▸ **Goal of the exercise**
What you produce should be every line from the data that includes "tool".

▸ **Given records**
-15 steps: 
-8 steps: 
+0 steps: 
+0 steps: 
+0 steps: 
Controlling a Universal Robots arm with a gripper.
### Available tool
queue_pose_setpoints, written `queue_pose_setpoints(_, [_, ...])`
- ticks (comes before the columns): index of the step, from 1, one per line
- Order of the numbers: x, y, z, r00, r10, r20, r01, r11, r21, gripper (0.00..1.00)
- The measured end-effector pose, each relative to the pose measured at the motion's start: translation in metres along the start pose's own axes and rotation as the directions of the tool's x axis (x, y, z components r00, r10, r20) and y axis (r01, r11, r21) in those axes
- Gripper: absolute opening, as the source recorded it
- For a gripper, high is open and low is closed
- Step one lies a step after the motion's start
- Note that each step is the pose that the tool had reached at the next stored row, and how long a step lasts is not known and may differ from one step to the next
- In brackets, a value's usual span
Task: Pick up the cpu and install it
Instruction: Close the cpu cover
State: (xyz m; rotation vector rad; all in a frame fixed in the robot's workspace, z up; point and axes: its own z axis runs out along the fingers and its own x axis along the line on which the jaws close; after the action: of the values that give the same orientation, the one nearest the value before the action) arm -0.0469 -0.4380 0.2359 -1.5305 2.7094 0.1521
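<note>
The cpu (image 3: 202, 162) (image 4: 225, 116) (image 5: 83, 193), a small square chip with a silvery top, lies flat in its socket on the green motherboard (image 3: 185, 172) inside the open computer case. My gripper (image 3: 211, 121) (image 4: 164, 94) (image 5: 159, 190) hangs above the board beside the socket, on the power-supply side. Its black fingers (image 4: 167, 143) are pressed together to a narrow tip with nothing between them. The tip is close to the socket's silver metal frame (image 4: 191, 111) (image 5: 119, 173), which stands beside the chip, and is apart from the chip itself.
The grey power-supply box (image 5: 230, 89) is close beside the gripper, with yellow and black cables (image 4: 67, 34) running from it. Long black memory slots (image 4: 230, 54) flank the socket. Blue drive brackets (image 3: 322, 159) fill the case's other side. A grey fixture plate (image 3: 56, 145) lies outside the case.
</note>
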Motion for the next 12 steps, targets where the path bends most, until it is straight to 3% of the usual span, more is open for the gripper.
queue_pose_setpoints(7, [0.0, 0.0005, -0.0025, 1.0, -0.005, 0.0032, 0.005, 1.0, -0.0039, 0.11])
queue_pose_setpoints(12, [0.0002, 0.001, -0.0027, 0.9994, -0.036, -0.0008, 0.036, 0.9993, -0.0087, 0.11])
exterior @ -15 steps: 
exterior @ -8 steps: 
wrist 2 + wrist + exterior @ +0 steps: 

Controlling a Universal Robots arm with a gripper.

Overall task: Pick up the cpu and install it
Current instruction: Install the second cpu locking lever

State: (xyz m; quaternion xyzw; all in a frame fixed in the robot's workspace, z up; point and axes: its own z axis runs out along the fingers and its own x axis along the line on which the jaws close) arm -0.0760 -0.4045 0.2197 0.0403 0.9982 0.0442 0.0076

▸ **Response**
### Available tool
- The measured end-effector pose, each relative to the pose measured at the motion's start: translation in metres along the start pose's own axes and rotation as the directions of the tool's x axis (x, y, z components r00, r10, r20) and y axis (r01, r11, r21) in those axes
- Note that each step is the pose that the tool had reached at the next stored row, and how long a step lasts is not known and may differ from one step to the next

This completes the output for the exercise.